No dobrze, ale przejdźmy do pozytywniejszych aspektów. Biblioteki tytułów na PS4 i PS5. Tutaj nie mogę się przyczepić. Na start dostaliśmy takie hity jak Ghost of Tsushima w wersji reżyserskiej na obie konsole, to samo Death Stranding, remake Demon Souls, Returnal, Spider-Many, Assassin’s Creed Valhalla – słowem jest z czego wybierać. Co prawda duża społeczność graczy stwierdziła, że oferta jest denna bo to są tytuły już dawno ograne. Nie zgodzę się z tym. Ducha Cuszimy faktycznie ograłem, ale sprzedałem pudełkową wersję. Teraz mogę ograć dodatek oraz podstawkę w dużo lepszej wersji z PS5. Demon Souls, Returnal i Death Stranding? Tytuły, które nie kupiły mnie materiałami promocyjnym na tyle, żeby je nabyć, teraz są w zasięgu ręki, w cenie abonamentu. Pomijam fakt masy indyków, które miałem na liście życzeń, a teraz mogę je po prostu pobrać. Ale jeśli ktoś chce się do czegoś przyczepić, to i tak coś wynajdzie.

Są jeszcze zarzuty o brak dużych i ostatnich premier, ale ludzie poważnie? Spodziewaliście się, że dostaniecie najnowszego Ratcheta, Horizona czy God of Wara na start w usłudze za 50 złotych? Z czym trzeba zamienić swoją głowę, żeby mieć takie pomysły? To nie gamepass z bieda grami AAA, a tytuły z dużo większymi budżetami i lepiej rozpisanymi historiami. Jeśli tak bardzo kogoś boli – nic nie stoi na przeszkodzie, żeby poczekać, aż dany tytuł znajdzie się w abonamencie. Tylko pytanie jak długo trzeba będzie czekać?

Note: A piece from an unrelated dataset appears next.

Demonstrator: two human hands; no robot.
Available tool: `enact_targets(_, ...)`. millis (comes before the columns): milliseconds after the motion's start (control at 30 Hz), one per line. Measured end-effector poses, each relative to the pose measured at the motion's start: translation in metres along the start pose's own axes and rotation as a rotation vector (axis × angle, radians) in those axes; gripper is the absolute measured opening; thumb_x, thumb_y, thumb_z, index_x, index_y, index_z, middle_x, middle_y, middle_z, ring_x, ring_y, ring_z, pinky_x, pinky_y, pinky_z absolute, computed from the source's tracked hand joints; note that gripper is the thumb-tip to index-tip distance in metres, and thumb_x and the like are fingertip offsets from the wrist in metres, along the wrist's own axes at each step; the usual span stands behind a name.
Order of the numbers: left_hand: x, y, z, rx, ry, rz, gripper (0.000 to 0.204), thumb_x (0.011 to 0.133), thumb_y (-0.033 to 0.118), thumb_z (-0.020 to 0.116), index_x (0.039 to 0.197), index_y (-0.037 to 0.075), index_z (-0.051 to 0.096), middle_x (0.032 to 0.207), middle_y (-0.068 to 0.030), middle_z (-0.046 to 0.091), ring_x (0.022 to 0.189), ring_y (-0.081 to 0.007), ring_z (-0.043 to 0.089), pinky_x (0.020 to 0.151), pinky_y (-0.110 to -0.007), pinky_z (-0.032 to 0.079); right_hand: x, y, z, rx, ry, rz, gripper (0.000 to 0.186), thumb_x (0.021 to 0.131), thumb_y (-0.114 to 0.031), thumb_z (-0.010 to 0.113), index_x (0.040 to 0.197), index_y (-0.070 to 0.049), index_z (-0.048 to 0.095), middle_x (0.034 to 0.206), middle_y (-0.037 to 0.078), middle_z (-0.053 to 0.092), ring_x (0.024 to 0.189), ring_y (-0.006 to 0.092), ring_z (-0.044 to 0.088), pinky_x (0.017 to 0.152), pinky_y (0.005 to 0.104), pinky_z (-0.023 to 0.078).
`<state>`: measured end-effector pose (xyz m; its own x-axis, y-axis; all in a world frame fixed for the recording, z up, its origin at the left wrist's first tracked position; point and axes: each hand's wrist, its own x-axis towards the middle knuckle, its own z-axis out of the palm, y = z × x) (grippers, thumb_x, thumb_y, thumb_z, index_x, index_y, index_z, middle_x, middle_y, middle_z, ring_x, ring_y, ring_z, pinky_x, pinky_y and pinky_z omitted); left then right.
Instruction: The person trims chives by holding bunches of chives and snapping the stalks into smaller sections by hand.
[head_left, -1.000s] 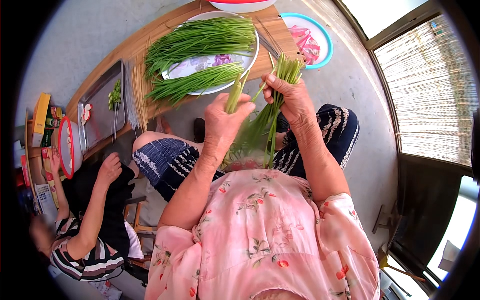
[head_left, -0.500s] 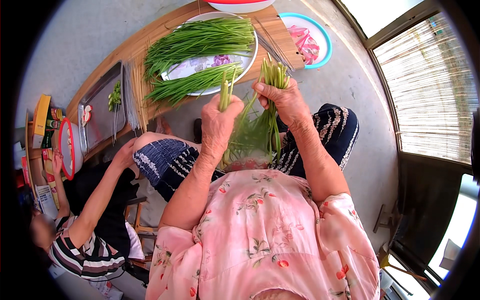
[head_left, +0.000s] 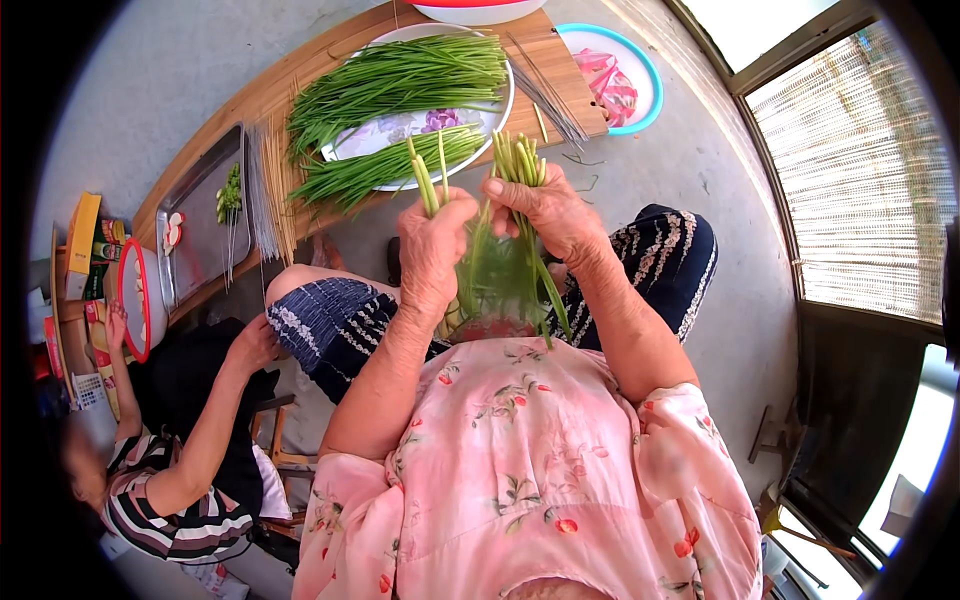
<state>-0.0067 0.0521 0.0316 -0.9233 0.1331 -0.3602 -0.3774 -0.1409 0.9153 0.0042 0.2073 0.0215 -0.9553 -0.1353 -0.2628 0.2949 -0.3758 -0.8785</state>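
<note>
My left hand (head_left: 432, 240) is closed round a few green chive stalks (head_left: 424, 178), their pale ends sticking up above the thumb. Close beside it, my right hand (head_left: 555, 215) grips a thicker bunch of chives (head_left: 518, 160) between thumb and fingers. Long leaves (head_left: 495, 275) hang below both hands over my lap, partly smeared by motion. Just beyond the hands, a white plate (head_left: 508, 112) with a purple flower print bears two piles of chives, a large far pile (head_left: 410, 78) and a smaller near pile (head_left: 395, 168).
The plate stands on a wooden table (head_left: 570, 90) with thin skewers (head_left: 277, 180). At left are a metal tray (head_left: 195, 255) with skewered green pieces, a red-rimmed bowl (head_left: 130, 300) and a seated person (head_left: 180, 490). A blue-rimmed basin (head_left: 655, 85) holds a pink-striped bag.
Both hands have shifted a little left with their chives. A short stalk piece now lies at the table's right part, and bits lie on the floor beside it. The other person's hand has moved slightly.
</note>
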Motion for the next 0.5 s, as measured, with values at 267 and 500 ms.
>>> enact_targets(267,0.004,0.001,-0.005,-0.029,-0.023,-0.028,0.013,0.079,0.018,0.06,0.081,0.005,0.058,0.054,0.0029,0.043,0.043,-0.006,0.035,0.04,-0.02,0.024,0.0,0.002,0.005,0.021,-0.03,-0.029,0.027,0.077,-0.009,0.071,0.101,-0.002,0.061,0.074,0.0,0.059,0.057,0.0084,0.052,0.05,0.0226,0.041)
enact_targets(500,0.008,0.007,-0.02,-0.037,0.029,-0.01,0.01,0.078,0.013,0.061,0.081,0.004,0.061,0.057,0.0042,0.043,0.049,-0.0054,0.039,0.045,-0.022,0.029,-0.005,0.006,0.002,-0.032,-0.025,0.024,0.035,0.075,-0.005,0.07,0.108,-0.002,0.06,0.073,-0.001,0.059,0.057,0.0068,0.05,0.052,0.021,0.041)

Jeszcze kilka słów o wersjach demo

Teoretycznie zbędne, ale w praktyce ma to potencjał. Potestowałem to na odświeżonym Uncharted 4. Faktycznie wygląda lepiej, ale do rzeczy. Jest to w pełni wartościowa gra, ale z blokadą na dwie godziny. Jak zakupimy tytuł, to kontynuujemy od tego samego miejsca, zachowując rzecz jasna zdobyte trofea. Jest kilka komunikatów, które informują nas ile zostało nam czasu, do końca darmowego triala (kolejno 30, 15 i 5 minut). Potem mamy jedynie opcję zakupienia gry. Da się to zrobić lepiej, ale dwie godziny to trochę mało. Zwłaszcza, że w przypadku Uncharted Sony chyba specjalnie „zbugowało” jeden moment, że nie dało się przejść dalej. Jak to będzie wyglądać później, czas pokaże. I uściślę – nie chodzi mi o to, żeby przejść cały tytuł za darmoszkę, tylko często dwie godziny trwa samouczek. Szczególnie w japońskich grach, które mają ściany tekstu.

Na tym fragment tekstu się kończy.